- TASK OBJECTIVE: Return the data below unchanged. Drop any pictures.

- DATASET EXTRACT:

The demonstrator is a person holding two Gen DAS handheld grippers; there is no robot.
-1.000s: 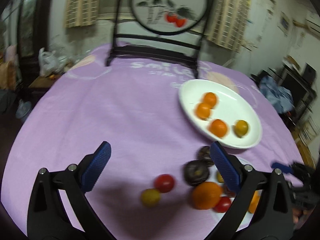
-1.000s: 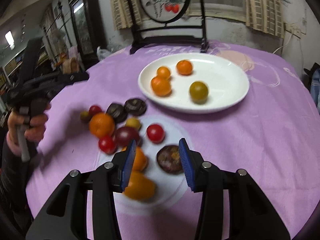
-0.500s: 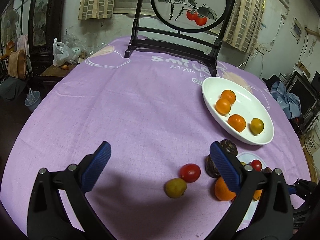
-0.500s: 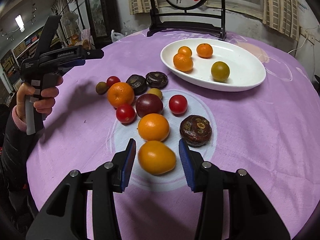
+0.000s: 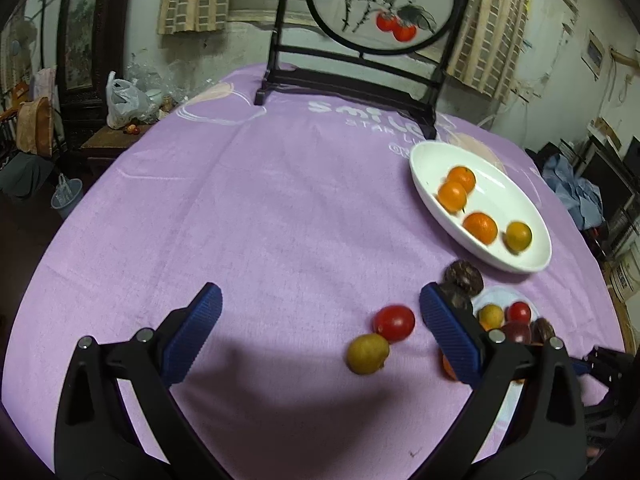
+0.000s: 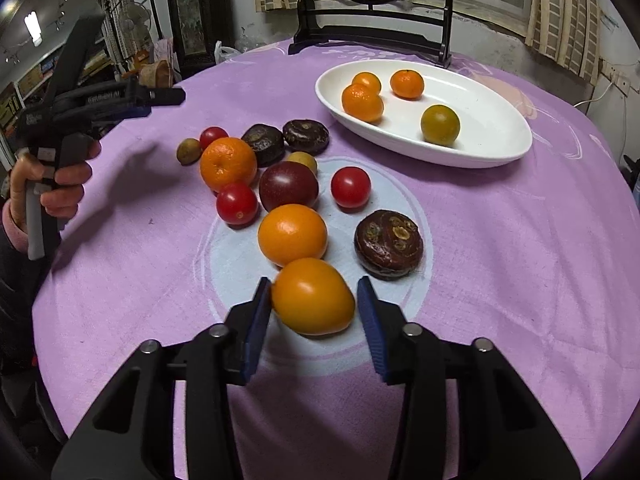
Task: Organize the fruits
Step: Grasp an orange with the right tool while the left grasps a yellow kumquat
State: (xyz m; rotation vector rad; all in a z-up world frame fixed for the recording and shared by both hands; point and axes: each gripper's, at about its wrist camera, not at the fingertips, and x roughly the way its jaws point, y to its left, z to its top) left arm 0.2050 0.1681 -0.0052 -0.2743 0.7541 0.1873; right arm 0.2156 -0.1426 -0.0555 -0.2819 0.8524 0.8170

- ANSWER FOR THE TASK:
The demonstrator is a person holding two Gen DAS handheld grippers; there is no robot.
-1.000s: 
-1.000s: 
-0.500s: 
-0.500s: 
+0.000s: 
+0.000s: 
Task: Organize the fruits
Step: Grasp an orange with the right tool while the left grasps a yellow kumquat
State: (xyz m; rotation vector rad; all in a z-up world frame fixed for the recording and shared by both hands; point and axes: each gripper's, at about its wrist camera, not at the fingertips, and x roughly the way its jaws point, y to its left, z to its top) left arm 0.2050 0.1681 -0.0052 -0.2743 0.7541 0.1873; right arm 0.2156 -0.1426 -0.0555 -0.2819 0.8524 0.8170

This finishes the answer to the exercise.